__Task objective__:
Give the records again exactly. Pictures do not belong in the copy.
═══ Source material
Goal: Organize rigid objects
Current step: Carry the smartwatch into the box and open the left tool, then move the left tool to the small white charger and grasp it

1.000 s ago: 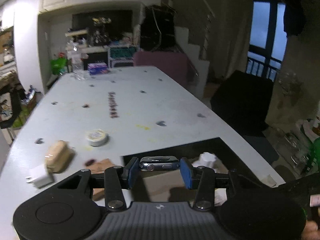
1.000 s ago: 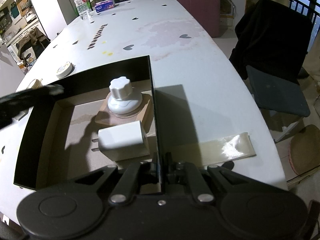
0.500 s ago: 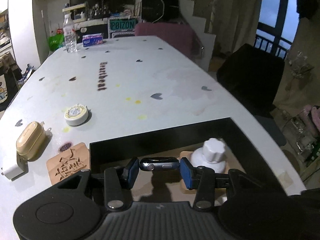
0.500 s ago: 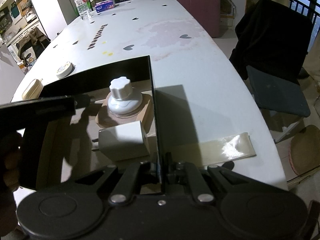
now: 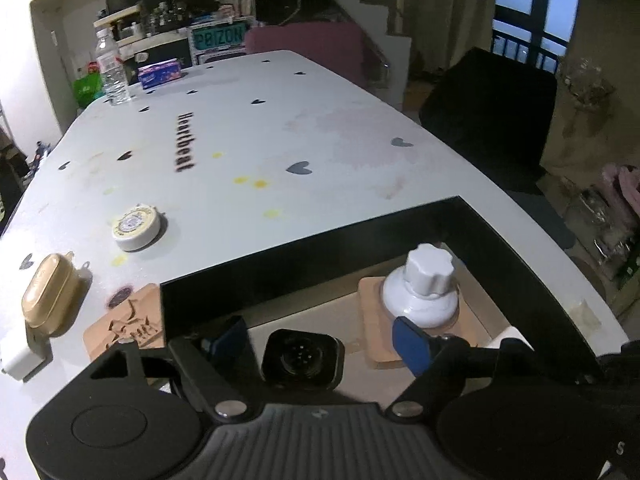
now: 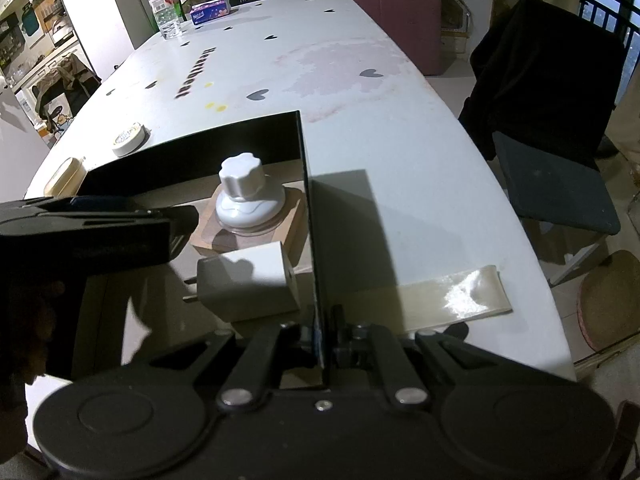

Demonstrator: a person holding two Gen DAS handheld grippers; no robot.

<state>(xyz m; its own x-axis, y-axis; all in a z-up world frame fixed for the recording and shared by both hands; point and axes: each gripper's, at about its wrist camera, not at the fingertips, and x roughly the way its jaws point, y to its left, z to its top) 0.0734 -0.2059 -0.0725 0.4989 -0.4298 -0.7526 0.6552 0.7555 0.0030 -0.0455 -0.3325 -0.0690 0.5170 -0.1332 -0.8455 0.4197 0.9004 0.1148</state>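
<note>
A black smartwatch body [image 5: 303,358] lies back side up on the floor of the black open box [image 5: 280,272]. My left gripper [image 5: 320,342] hangs over it, its jaws opening, and the blue pads [image 5: 410,346] stand clear of the watch on both sides. Also in the box are a white knobbed suction piece [image 5: 428,284] on a wooden coaster [image 5: 372,320] and a white charger [image 6: 248,284]. My right gripper [image 6: 322,344] is shut on the box's right wall [image 6: 308,200]. In the right wrist view the left gripper [image 6: 120,220] reaches in from the left.
Left of the box on the white table lie a round tin [image 5: 136,228], a tan earbud case [image 5: 50,296], a carved wooden coaster [image 5: 128,326] and a white adapter [image 5: 20,356]. A water bottle [image 5: 112,72] stands at the far end. A black chair [image 5: 492,120] is on the right.
The left gripper came down into the box with the watch, then its jaws spread and let the watch go; it now lies flat on the box floor. The right gripper has not moved.
</note>
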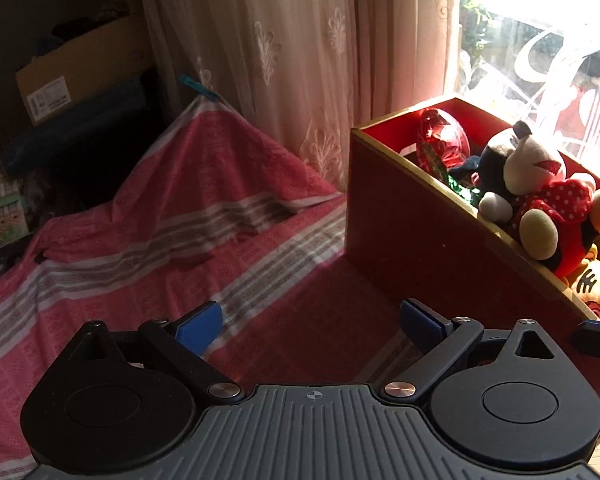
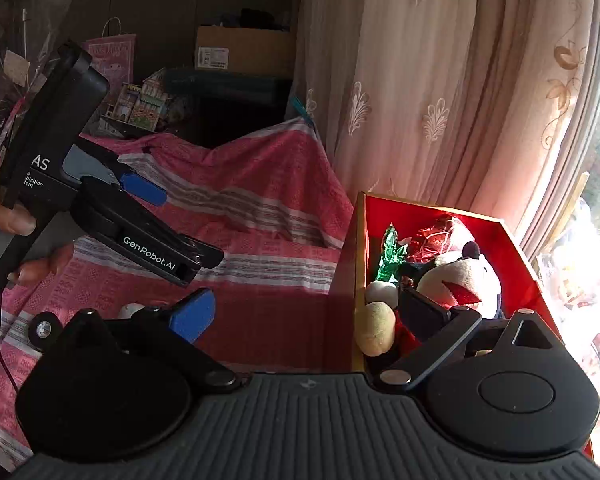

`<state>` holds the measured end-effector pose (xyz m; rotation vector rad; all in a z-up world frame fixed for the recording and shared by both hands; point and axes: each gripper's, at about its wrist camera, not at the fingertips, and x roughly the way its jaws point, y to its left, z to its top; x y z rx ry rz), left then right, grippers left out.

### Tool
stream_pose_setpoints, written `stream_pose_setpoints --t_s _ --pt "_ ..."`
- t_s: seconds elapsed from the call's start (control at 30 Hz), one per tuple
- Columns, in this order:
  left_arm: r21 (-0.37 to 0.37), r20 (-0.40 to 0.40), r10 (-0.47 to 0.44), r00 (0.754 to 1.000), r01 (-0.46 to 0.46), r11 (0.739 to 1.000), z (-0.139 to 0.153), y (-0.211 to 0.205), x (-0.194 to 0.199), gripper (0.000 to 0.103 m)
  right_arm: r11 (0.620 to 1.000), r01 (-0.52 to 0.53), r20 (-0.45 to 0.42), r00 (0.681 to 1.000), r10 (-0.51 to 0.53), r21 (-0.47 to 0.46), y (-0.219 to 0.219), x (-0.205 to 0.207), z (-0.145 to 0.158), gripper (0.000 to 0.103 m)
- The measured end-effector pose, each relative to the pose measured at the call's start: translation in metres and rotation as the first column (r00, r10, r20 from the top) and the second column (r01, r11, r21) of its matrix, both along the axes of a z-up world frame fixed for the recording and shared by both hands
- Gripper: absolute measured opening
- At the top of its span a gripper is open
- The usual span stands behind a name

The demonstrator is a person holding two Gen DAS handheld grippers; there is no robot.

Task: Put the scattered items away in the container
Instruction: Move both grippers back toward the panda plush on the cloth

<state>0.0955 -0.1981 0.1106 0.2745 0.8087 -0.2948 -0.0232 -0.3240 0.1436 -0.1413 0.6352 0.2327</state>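
Note:
A red box with gold rim [image 1: 404, 216] stands on the pink striped cloth by the window; it also shows in the right wrist view [image 2: 342, 292]. Inside lie a Minnie Mouse plush [image 1: 540, 184], a red foil heart [image 1: 440, 140], green foil [image 1: 462, 190] and a tiger plush [image 1: 598, 288]. My left gripper [image 1: 310, 326] is open and empty, left of the box above the cloth. My right gripper [image 2: 308, 320] is open and empty, straddling the box's near wall, its right finger beside the Minnie plush [image 2: 460, 280]. The left gripper body [image 2: 100, 200] shows in the right wrist view.
The pink striped cloth [image 1: 140, 248] drapes over a raised hump at the back. A lace curtain [image 1: 300, 40] hangs behind the box. A cardboard box [image 1: 80, 68] and toy houses [image 2: 140, 104] sit at the back. A small white object [image 2: 130, 310] lies on the cloth.

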Motion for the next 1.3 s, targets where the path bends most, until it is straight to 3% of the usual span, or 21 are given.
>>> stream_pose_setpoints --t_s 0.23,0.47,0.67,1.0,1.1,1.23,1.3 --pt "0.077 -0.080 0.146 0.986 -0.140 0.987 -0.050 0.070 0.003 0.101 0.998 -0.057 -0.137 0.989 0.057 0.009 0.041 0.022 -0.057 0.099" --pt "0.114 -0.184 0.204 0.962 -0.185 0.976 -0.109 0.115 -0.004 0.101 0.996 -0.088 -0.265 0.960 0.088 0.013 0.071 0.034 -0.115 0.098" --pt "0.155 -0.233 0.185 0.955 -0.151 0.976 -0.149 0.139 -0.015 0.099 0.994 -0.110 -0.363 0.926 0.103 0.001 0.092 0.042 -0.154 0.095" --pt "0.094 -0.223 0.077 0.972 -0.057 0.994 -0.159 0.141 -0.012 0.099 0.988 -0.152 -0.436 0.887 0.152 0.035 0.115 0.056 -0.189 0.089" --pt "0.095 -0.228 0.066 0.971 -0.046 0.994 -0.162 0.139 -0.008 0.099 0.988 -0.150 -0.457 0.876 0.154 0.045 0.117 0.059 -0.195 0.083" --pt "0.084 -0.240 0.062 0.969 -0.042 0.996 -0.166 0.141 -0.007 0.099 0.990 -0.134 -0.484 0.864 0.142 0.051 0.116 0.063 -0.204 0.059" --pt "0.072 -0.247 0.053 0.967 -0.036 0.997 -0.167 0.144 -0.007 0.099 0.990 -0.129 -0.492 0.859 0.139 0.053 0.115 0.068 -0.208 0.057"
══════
__Response to the exercise__:
Goal: Organize rigid objects
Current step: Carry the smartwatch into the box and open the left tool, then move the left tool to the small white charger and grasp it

1.000 s ago: 
1.000 s ago: 
0.500 s ago: 
0.500 s ago: 
now: 
now: 

Demonstrator: a person holding two Gen DAS handheld grippers; no robot.

<state>(xyz m; its own x-axis, y-axis; all in a z-up world frame fixed for the recording and shared by both hands; point and axes: each gripper's, at about its wrist camera, not at the fingertips, and x roughly the way its jaws point, y to its left, z to its top) 0.0734 -0.2059 -0.0725 0.4989 -0.4298 -0.7526 0.6552 0.7555 0.0030 -0.0455 -0.3325 -0.0690 0.5170 -0.1332 -0.8455 0.4197 0.9004 0.1148</state>
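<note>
A black smartwatch body [image 5: 303,358] lies back side up on the floor of the black open box [image 5: 280,272]. My left gripper [image 5: 320,342] hangs over it, its jaws opening, and the blue pads [image 5: 410,346] stand clear of the watch on both sides. Also in the box are a white knobbed suction piece [image 5: 428,284] on a wooden coaster [image 5: 372,320] and a white charger [image 6: 248,284]. My right gripper [image 6: 322,344] is shut on the box's right wall [image 6: 308,200]. In the right wrist view the left gripper [image 6: 120,220] reaches in from the left.
Left of the box on the white table lie a round tin [image 5: 136,228], a tan earbud case [image 5: 50,296], a carved wooden coaster [image 5: 128,326] and a white adapter [image 5: 20,356]. A water bottle [image 5: 112,72] stands at the far end. A black chair [image 5: 492,120] is on the right.
The left gripper came down into the box with the watch, then its jaws spread and let the watch go; it now lies flat on the box floor. The right gripper has not moved.
</note>
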
`<state>` holds the measured end-effector pose (xyz m; rotation vector rad; all in a z-up world frame fixed for the recording and shared by both hands; point and axes: each gripper's, at about its wrist camera, not at the fingertips, and x roughly the way its jaws point, y to its left, z to its top; x y z rx ry rz), left then right, grippers left out.

### Tool
stream_pose_setpoints, written `stream_pose_setpoints --t_s _ --pt "_ ..."`
- t_s: seconds elapsed from the call's start (control at 30 Hz), one per tuple
- Columns, in this order:
  left_arm: r21 (-0.37 to 0.37), r20 (-0.40 to 0.40), r10 (-0.47 to 0.44), r00 (0.754 to 1.000), r01 (-0.46 to 0.46), r11 (0.739 to 1.000), z (-0.139 to 0.153), y (-0.211 to 0.205), x (-0.194 to 0.199), gripper (0.000 to 0.103 m)
  right_arm: r11 (0.620 to 1.000), r01 (-0.52 to 0.53), r20 (-0.45 to 0.42), r00 (0.681 to 1.000), r10 (-0.51 to 0.53), r21 (-0.47 to 0.46), y (-0.219 to 0.219), x (-0.205 to 0.207), z (-0.145 to 0.158), gripper (0.000 to 0.103 m)
- The measured end-effector pose, each relative to the pose measured at the call's start: translation in metres and rotation as the first column (r00, r10, r20 from the top) and the second column (r01, r11, r21) of its matrix, both along the axes of a z-up world frame fixed for the recording and shared by both hands
- Gripper: absolute measured opening
- At the top of its span a gripper is open
- The usual span stands behind a name

The demonstrator is a person holding two Gen DAS handheld grippers; there is no robot.

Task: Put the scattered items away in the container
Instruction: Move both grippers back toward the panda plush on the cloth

<state>0.0955 -0.1981 0.1106 0.2745 0.8087 -0.2948 -0.0232 -0.3240 0.1436 -0.1413 0.6352 0.2327</state>
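Note:
A red box with gold rim [image 1: 404, 216] stands on the pink striped cloth by the window; it also shows in the right wrist view [image 2: 342, 292]. Inside lie a Minnie Mouse plush [image 1: 540, 184], a red foil heart [image 1: 440, 140], green foil [image 1: 462, 190] and a tiger plush [image 1: 598, 288]. My left gripper [image 1: 310, 326] is open and empty, left of the box above the cloth. My right gripper [image 2: 308, 320] is open and empty, straddling the box's near wall, its right finger beside the Minnie plush [image 2: 460, 280]. The left gripper body [image 2: 100, 200] shows in the right wrist view.
The pink striped cloth [image 1: 140, 248] drapes over a raised hump at the back. A lace curtain [image 1: 300, 40] hangs behind the box. A cardboard box [image 1: 80, 68] and toy houses [image 2: 140, 104] sit at the back. A small white object [image 2: 130, 310] lies on the cloth.
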
Motion for the next 1.3 s, targets where the path bends most, until it is straight to 3% of the usual span, or 21 are given.
>>> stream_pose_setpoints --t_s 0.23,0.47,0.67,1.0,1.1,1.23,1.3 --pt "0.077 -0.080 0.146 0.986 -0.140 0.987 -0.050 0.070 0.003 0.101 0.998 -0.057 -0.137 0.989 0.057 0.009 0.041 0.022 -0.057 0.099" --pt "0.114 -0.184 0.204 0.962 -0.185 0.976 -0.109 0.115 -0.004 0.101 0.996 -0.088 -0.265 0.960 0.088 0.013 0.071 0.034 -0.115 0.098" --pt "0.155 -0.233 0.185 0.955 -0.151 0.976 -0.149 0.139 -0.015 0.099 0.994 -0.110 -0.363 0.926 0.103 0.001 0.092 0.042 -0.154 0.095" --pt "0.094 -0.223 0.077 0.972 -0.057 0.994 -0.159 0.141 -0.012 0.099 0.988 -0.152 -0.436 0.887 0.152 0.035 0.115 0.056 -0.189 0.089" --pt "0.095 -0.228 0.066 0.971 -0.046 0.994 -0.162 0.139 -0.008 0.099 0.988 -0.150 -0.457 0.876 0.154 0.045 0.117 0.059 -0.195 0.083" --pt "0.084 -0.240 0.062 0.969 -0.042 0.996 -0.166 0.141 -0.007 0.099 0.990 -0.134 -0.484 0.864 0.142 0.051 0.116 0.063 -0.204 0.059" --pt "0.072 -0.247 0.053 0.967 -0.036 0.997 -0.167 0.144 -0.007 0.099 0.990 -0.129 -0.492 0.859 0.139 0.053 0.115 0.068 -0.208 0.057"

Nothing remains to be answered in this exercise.